_Raw data_
_____

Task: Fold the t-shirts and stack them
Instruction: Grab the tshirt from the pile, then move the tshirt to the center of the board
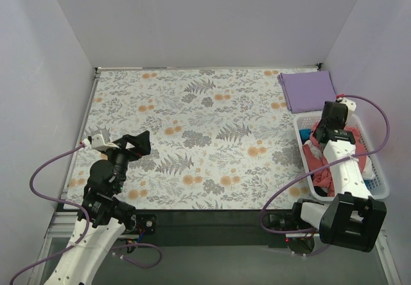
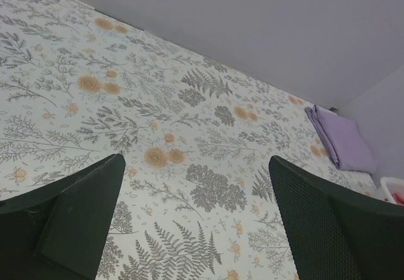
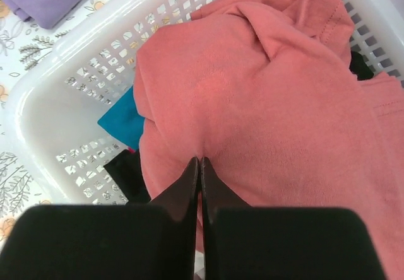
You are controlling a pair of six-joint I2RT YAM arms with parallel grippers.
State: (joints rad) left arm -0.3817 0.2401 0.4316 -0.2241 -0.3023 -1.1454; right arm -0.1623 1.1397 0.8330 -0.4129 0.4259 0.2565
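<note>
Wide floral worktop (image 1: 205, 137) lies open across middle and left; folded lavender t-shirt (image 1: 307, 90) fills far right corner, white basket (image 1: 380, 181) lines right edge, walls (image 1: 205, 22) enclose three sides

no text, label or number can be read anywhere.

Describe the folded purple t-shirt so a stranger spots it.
Find the white slatted plastic basket on the floral-print table cloth, right side. Beyond it, in the far corner, lies the lavender-purple cloth t-shirt. Unlike the crumpled salmon-red t-shirt in the basket, it is folded flat.
</note>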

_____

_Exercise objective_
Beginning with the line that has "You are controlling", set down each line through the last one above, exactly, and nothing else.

_Answer section_
You are controlling a pair of six-joint I2RT YAM arms with parallel grippers.
State: (joints rad) left arm -0.3817 0.2401 0.4316 -0.2241 -0.3023 -1.1454; right arm -0.1623 1.1397 0.8330 -0.4129 0.4259 0.2565
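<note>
Wide floral worktop (image 1: 205, 137) lies open across middle and left; folded lavender t-shirt (image 1: 307, 90) fills far right corner, white basket (image 1: 380, 181) lines right edge, walls (image 1: 205, 22) enclose three sides

no text, label or number can be read anywhere.

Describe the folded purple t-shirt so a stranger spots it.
Find the white slatted plastic basket on the floral-print table cloth, right side. Beyond it, in the far corner, lies the lavender-purple cloth t-shirt. Unlike the crumpled salmon-red t-shirt in the basket, it is folded flat.
</note>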

The output requires no additions.